Given all these problems, why are we so multidenominational that we would like to  think of ourselves as Catholic enough to feel like family?

  1. We like Franciscans and other teachers. Actually, we love them like brothers and sisters. Before all the modern arguments after the Enlightenment that divided the world (and our discourse) into this or that, one identity or the other, there was one church. The divisions of postmodern Christianity are worth talking about, maybe even worth getting emotional about, but they are not worth dividing up about.
  1. The RCC is a big tent and a lot of Catholics don’t know or follow all their laws and untenable beliefs, either. The Pope even has a novel veneration of Mary the Undoer of Knots that makes her more palatable. One of my spiritual directors was a Catholic priest; we did fine. Besides, the Anabaptists had and have some weird ideas and excesses, too. We have to work things out together, not get presumptuous about how right we are or cut people off because they seem whacked.
  1. The RCC cannot claim universality under the pope; we are under Jesus. Catholic means “universal.” I am part of that church too — even the catechism grudgingly affirms that. That’s why we are trying out the idea of being multi/trans/ uberdenominational rather than just negatively acting nondenominational.
  1. The nuns in our region are really helping us out with our spiritual development. We have been so well taken care of by the sisters at Cranaleith and the Franciscan Spirituality Center that we have to respect their faith.

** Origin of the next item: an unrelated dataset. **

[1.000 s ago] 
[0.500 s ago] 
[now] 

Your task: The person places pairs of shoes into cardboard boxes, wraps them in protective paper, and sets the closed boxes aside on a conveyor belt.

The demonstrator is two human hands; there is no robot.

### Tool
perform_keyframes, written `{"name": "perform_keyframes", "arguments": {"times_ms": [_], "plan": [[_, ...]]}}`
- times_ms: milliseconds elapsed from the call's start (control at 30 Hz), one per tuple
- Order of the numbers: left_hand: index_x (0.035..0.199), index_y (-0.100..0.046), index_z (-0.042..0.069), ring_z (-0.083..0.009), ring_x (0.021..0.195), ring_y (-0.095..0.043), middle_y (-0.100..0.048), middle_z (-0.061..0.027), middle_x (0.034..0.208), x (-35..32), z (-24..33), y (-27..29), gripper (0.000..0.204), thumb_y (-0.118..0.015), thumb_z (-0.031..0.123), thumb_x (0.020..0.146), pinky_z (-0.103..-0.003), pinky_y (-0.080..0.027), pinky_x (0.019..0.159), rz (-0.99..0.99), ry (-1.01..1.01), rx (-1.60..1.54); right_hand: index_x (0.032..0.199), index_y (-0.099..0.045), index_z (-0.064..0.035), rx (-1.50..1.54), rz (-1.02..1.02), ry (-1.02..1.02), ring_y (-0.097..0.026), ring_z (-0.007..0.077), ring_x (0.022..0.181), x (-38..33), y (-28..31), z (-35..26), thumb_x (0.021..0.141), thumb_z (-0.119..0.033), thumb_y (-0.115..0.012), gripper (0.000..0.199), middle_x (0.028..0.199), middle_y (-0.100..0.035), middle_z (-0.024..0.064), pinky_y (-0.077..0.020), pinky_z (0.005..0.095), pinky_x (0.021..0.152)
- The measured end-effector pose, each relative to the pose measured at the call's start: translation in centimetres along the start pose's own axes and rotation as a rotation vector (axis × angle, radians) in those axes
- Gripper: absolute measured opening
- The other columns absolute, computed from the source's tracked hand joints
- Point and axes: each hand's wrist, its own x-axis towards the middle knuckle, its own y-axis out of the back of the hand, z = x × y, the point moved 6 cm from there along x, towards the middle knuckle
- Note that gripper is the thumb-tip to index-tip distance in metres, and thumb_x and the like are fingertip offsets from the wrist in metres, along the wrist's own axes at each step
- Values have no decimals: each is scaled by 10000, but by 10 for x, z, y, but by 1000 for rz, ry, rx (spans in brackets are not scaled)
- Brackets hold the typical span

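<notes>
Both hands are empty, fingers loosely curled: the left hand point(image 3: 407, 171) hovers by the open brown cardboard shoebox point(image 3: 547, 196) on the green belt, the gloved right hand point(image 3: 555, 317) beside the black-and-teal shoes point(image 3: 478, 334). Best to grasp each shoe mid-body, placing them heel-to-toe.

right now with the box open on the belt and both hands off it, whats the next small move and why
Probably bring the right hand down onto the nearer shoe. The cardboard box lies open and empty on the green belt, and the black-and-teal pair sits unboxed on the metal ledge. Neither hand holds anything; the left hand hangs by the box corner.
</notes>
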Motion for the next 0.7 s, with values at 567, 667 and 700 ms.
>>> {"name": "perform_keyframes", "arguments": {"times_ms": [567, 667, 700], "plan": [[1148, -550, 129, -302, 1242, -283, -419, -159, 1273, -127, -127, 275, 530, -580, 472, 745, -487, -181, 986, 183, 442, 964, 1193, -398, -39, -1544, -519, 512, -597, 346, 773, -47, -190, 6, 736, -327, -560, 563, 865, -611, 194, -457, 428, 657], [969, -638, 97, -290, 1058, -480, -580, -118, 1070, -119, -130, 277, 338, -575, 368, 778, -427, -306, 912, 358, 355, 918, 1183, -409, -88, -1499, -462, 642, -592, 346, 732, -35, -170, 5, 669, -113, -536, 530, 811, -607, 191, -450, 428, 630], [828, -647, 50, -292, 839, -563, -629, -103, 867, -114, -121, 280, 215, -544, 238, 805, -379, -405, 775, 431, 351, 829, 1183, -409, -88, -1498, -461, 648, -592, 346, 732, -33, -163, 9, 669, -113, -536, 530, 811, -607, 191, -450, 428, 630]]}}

One of the people who was doing theology with us last Monday went to Catholic school for his whole youth and knew almost nothing about the doctrines we were exploring. I get the feeling that many of you who got this far also did not know or care much about what I just enumerated. So why bother? Well, one of the other people at the meeting said they were going to pay attention to our “transhistorical” blog more because they realized that there is a lot of stuff influencing what the present church is like. Not knowing stuff, or pretending that history begins right now isn’t truthful enough. Finding a little pod of like-minded people and becoming impermeable with them is not loving enough.